Association between Fluoxetine Use and Overall Survival among Patients with Cancer Treated with PD-1/L1 Immunotherapy

Pharmaceuticals (Basel). 2023 Apr 23;16(5):640. doi: 10.3390/ph16050640.

Abstract

Checkpoint inhibitors can be a highly effective antitumor therapy but only to a subset of patients, presumably due to immunotherapy resistance. Fluoxetine was recently revealed to inhibit the NLRP3 inflammasome, and NLRP3 inhibition could serve as a target for immunotherapy resistance. Therefore, we evaluated the overall survival (OS) in patients with cancer receiving checkpoint inhibitors combined with fluoxetine. A cohort study was conducted among patients diagnosed with lung, throat (pharynx or larynx), skin, or kidney/urinary cancer treated with checkpoint inhibitor therapy. Utilizing the Veterans Affairs Informatics and Computing Infrastructure, patients were retrospectively evaluated during the period from October 2015 to June 2021. The primary outcome was overall survival (OS). Patients were followed until death or the end of the study period. There were 2316 patients evaluated, including 34 patients who were exposed to checkpoint inhibitors and fluoxetine. Propensity score weighted Cox proportional hazards demonstrated a better OS in fluoxetine-exposed patients than unexposed (HR: 0.59, 95% CI 0.371-0.936). This cohort study among cancer patients treated with checkpoint inhibitor therapy showed a significant improvement in the OS when fluoxetine was used. Because of this study's potential for selection bias, randomized trials are needed to assess the efficacy of the association of fluoxetine or another anti-NLRP3 drug to checkpoint inhibitor therapy.

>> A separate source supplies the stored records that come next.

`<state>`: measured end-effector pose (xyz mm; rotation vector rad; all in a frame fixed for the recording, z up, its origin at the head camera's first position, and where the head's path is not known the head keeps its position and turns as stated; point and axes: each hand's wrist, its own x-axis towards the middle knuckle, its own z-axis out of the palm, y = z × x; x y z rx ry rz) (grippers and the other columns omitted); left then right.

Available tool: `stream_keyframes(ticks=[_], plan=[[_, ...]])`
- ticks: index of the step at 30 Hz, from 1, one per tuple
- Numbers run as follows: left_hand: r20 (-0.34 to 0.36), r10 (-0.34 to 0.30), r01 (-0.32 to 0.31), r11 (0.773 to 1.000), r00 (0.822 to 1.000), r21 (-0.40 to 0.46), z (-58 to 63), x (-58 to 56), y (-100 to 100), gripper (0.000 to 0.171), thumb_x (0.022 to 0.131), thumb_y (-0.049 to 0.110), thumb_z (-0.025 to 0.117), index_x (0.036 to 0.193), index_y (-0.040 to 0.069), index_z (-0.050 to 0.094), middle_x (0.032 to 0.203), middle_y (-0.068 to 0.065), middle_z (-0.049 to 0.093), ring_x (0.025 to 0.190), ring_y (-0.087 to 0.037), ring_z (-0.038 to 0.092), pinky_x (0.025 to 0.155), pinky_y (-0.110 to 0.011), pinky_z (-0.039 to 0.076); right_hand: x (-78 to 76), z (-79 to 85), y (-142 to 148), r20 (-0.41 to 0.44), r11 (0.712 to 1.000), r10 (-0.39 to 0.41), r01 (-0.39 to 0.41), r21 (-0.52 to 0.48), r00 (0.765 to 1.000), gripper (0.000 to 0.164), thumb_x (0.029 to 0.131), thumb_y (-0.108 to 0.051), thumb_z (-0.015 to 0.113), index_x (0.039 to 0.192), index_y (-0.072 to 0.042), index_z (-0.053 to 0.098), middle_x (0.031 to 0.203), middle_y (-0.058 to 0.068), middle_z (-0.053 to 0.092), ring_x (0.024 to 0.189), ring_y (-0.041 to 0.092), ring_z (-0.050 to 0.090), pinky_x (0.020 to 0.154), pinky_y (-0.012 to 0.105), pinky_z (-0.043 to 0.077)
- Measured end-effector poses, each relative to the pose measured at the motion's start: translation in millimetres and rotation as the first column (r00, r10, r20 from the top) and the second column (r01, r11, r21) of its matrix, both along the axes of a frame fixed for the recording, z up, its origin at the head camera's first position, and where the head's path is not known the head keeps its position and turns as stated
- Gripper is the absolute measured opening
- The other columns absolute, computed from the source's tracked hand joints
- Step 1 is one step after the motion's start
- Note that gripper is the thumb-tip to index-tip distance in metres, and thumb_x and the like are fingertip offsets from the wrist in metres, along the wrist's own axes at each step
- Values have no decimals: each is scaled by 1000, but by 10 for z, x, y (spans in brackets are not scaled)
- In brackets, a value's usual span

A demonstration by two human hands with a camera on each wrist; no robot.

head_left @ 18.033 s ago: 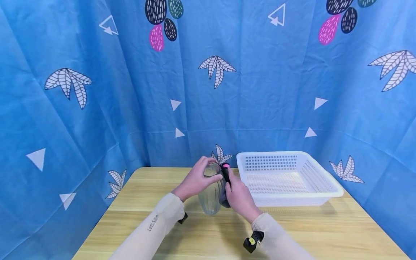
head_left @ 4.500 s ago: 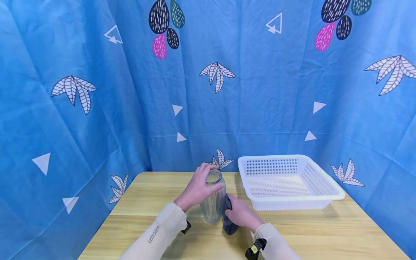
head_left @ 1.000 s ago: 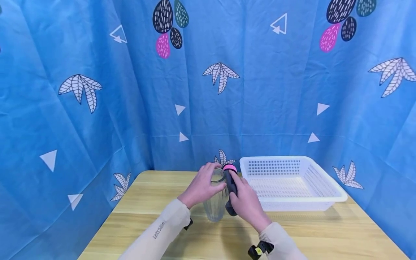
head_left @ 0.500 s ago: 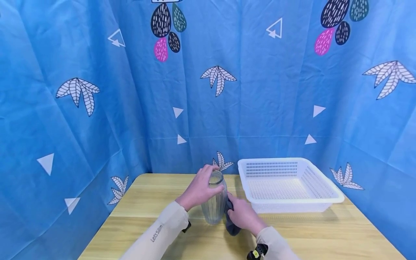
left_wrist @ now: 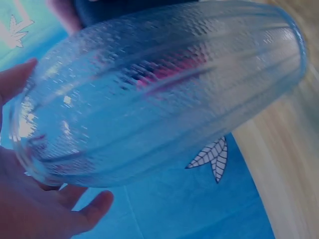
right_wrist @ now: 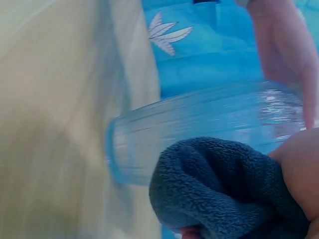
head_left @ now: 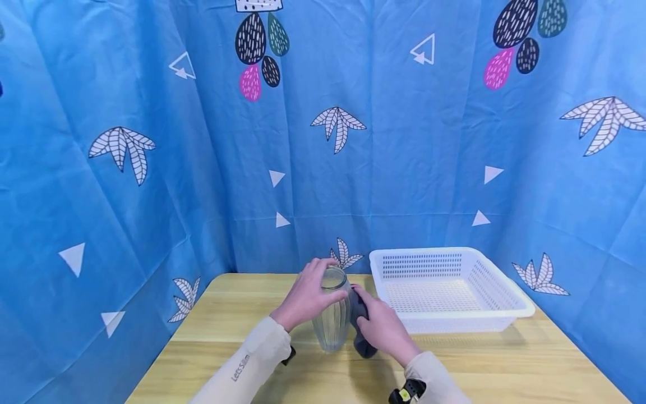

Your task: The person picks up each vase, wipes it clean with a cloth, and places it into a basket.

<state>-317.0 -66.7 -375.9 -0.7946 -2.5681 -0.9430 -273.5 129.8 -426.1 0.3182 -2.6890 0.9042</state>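
A clear ribbed glass vase stands upright near the table's middle. My left hand grips it round the rim, thumb in front and fingers behind. In the left wrist view the textured glass fills the frame, with a pink streak showing through it. My right hand holds a bunched dark grey cloth against the vase's right side. Its fluffy terry weave shows in the right wrist view, where the cloth overlaps the glass. Much of the cloth is hidden by the fingers.
A white perforated plastic basket sits at the back right of the wooden table, just beyond my right hand. A blue patterned curtain closes off the back and both sides.
My right hand moves the cloth up and down along the vase: high with its pink part showing, then low, now slightly higher again. The left hand keeps its grip on the rim.
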Motion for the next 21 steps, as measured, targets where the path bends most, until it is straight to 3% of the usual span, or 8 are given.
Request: stream_keyframes(ticks=[5,10,16,21], plan=[[2,-3,3,999,1000,-32,50,23,30,66,88,42,76,143,18,50,145,-2,53,136,-29,43,111,-56,35,66,205,-11,-116,996,-53,45,-75,992,68,86,-11,67,150,-16,48,125,15,67,95,26,64,78,45,53],[21,-10,11,999,1000,-44,65,19,63,62,87,33,72,143,19,51,146,-3,52,136,-31,42,109,-58,36,94,322,-65,-215,995,-59,39,-94,975,69,86,-10,67,151,-21,46,125,13,66,93,27,63,75,44,52],[17,-8,9,999,1000,-49,31,-7,93,65,82,29,71,143,17,50,140,-4,52,130,-29,44,105,-54,40,71,239,-120,-123,998,-46,40,-53,991,72,91,-12,64,157,-17,36,129,18,60,89,27,64,73,42,54],[-25,14,-16,999,1000,-45,-10,-26,98,62,87,35,69,143,18,49,144,-4,44,130,-26,45,106,-50,43,11,111,-130,-73,998,-56,54,-28,996,72,92,-13,63,158,-13,32,125,21,60,89,27,64,74,43,55]])
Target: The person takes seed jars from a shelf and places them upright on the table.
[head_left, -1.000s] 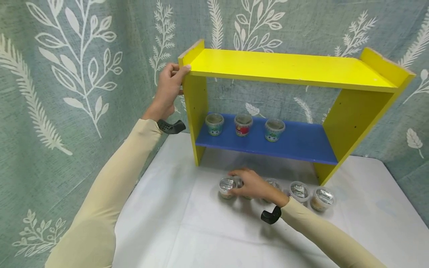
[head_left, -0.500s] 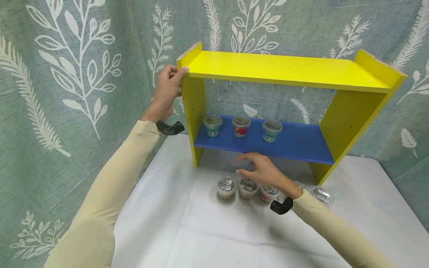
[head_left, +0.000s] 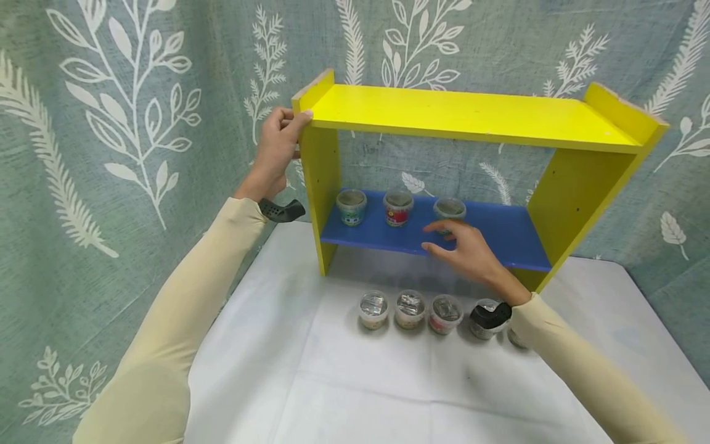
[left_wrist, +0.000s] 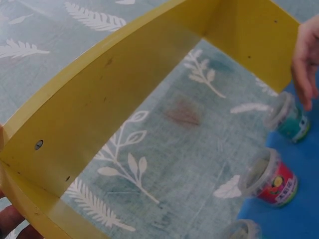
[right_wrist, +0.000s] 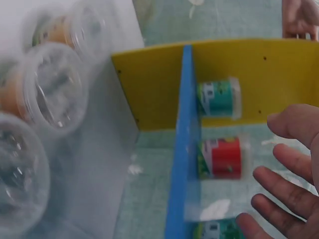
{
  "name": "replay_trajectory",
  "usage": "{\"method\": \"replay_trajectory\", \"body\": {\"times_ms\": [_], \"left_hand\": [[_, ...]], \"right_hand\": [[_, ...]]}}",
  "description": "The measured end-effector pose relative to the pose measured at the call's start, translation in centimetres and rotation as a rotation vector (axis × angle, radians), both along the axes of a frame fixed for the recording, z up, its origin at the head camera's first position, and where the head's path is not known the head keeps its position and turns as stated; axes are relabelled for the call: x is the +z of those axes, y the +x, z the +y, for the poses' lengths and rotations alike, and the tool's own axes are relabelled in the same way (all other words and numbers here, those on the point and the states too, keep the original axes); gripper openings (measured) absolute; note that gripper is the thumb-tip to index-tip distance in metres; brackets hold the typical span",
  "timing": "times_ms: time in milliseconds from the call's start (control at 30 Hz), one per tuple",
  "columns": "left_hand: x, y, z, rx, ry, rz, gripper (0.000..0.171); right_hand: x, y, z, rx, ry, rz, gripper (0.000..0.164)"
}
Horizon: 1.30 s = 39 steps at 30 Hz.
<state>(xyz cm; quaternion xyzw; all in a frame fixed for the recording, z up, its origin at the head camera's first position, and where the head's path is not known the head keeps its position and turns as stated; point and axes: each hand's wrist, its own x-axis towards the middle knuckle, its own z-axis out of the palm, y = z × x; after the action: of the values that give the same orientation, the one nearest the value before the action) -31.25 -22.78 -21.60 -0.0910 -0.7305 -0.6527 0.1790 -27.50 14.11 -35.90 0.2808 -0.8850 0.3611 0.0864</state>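
At its upper left corner, a yellow shelf unit (head_left: pixel 471 114) is gripped by my left hand (head_left: pixel 275 148), thumb on the front edge. On its blue shelf board (head_left: pixel 371 237) stand a green-labelled plastic tub (head_left: pixel 352 214), a red-labelled tub (head_left: pixel 397 214) and another green-labelled tub (head_left: pixel 448 208). My right hand (head_left: pixel 468 251) hovers in front of that third tub, partly covering it. Its fingers are spread and hold nothing, as the right wrist view shows; whether they touch the tub I cannot tell.
On the white cloth (head_left: pixel 344 382) before the unit, several clear-walled tubs with silvery tops stand in a row, starting with the leftmost tub (head_left: pixel 373 311). My right forearm partly hides the rightmost tub (head_left: pixel 517 338). A leaf-patterned curtain (head_left: pixel 211 154) hangs behind.
My right hand has left the front row of tubs and risen rightward to the blue shelf board. The left hand keeps its grip on the shelf unit.
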Motion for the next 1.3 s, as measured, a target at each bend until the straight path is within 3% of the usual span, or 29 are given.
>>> {"method": "replay_trajectory", "body": {"times_ms": [667, 733, 867, 1067, 1300], "left_hand": [[0.1, 0.3, 0.0, -0.006, -0.005, -0.008, 0.036], [0.1, 0.2, 0.1, -0.004, -0.007, -0.008, 0.036], [0.0, 0.2, 0.0, -0.004, -0.01, -0.013, 0.036], [-0.1, 0.1, -0.2, -0.02, -0.001, -0.013, 0.036], [0.0, 0.0, -0.2, -0.024, -0.002, -0.005, 0.037]], "right_hand": [[0.6, -4.7, 3.1, -0.122, -0.048, 0.207, 0.04], [0.7, -5.0, 3.4, -0.147, -0.041, 0.171, 0.046], [0.6, -5.5, 3.9, -0.186, -0.015, -0.011, 0.065], [0.4, -6.2, 4.7, -0.167, -0.03, -0.263, 0.089], [0.1, -6.8, 5.0, -0.166, -0.067, -0.342, 0.094]]}}
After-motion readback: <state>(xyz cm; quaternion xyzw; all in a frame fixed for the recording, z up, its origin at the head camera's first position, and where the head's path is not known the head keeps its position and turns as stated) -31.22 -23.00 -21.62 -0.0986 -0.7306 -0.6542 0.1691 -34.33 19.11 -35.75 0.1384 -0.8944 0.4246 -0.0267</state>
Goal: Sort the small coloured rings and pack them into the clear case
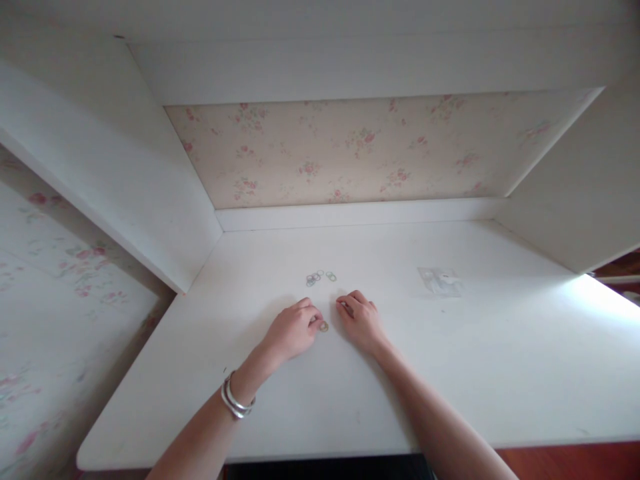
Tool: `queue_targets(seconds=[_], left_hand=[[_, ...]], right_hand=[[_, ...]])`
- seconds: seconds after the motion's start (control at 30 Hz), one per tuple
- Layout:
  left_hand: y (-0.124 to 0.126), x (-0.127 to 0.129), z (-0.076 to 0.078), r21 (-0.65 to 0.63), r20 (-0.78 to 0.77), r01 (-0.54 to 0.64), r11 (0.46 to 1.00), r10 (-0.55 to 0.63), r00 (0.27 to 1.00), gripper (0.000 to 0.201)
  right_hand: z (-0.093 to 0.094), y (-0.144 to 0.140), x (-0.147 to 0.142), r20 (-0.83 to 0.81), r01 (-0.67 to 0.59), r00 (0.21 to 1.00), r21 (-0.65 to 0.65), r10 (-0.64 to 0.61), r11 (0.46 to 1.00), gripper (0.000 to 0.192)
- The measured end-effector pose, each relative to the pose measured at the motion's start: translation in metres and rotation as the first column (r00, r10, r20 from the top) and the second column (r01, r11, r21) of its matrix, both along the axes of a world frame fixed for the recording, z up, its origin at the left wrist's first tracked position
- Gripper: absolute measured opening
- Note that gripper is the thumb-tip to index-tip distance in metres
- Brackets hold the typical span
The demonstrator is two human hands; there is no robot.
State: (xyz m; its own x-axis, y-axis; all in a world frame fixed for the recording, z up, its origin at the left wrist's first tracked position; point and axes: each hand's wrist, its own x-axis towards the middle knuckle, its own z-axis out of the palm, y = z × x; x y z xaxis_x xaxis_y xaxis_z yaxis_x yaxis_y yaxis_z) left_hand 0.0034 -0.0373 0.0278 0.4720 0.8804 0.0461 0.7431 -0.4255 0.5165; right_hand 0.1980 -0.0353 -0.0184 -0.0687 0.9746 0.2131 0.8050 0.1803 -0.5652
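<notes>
My left hand is closed just above the desk, its thumb and forefinger pinched at the edge of a small yellowish ring. To its right, my right hand rests on the desk with curled fingers; whatever is between the fingertips is too small to name. Beyond both hands lies a small cluster of thin dark rings, some overlapping. Beside that cluster sit a couple of thin green rings.
A clear plastic bag with something pale in it lies on the white desk to the right. White side panels and a back ledge bound the desk. Flowered wallpaper shows behind.
</notes>
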Motion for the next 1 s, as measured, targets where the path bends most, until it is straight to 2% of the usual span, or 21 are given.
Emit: queue_targets(seconds=[0.13, 0.3, 0.43, 0.63, 0.73, 1.0], left_hand=[[0.002, -0.014, 0.002, 0.047, 0.137, -0.12, 0.992, 0.113, 0.984, 0.016], [0.006, -0.028, -0.013, 0.015, 0.248, -0.21, 0.978, 0.2, 0.948, 0.017], [0.007, -0.032, -0.019, -0.015, 0.283, -0.231, 0.973, 0.226, 0.932, 0.017], [0.006, -0.033, -0.017, 0.017, 0.249, -0.22, 0.975, 0.209, 0.946, 0.018], [0.005, -0.033, -0.017, 0.023, 0.258, -0.213, 0.977, 0.2, 0.945, 0.018], [0.004, -0.035, -0.017, 0.009, 0.258, -0.231, 0.973, 0.221, 0.94, 0.019]], right_hand=[[0.0, 0.008, 0.0, -0.013, 0.024, 1.0, -0.027, -0.024, 0.999, 0.025], [0.004, 0.037, -0.003, 0.125, 0.059, 0.991, -0.031, -0.055, 0.998, 0.029], [0.007, 0.056, -0.008, 0.217, 0.078, 0.974, -0.029, -0.069, 0.997, 0.028], [0.003, 0.059, -0.01, 0.236, 0.052, 0.97, 0.012, -0.053, 0.999, 0.028], [-0.001, 0.058, -0.01, 0.206, 0.046, 0.977, 0.037, -0.053, 0.998, 0.028], [-0.003, 0.052, -0.002, -0.047, 0.054, 0.998, 0.119, -0.049, 0.991, 0.031]])
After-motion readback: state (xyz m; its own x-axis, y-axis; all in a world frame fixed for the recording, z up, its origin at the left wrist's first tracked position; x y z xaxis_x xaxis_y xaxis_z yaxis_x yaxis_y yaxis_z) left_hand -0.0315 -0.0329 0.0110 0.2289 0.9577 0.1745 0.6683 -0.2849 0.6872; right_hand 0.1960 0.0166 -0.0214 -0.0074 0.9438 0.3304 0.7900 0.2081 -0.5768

Keywords: NLRP3; PD-1/L1 immunotherapy; checkpoint inhibitors; fluoxetine.

Grants and funding

This study was, in part, funded by the University of Virginia Strategic Investment Fund. DuPont Guerry, III, Professorship, and a gift from Mr. and Mrs. Eli W. Tullis. Unrelated to this work, Ambati was supported by National Institutes of Health (NIH) grants R01EY028027, R01EY29799, R01EY31039, R01AG078892, and Sutton, Magagnoli, and Cummings were supported by NIH grant 1R01DA054992 and the South Carolina Center for Rural and Primary Healthcare.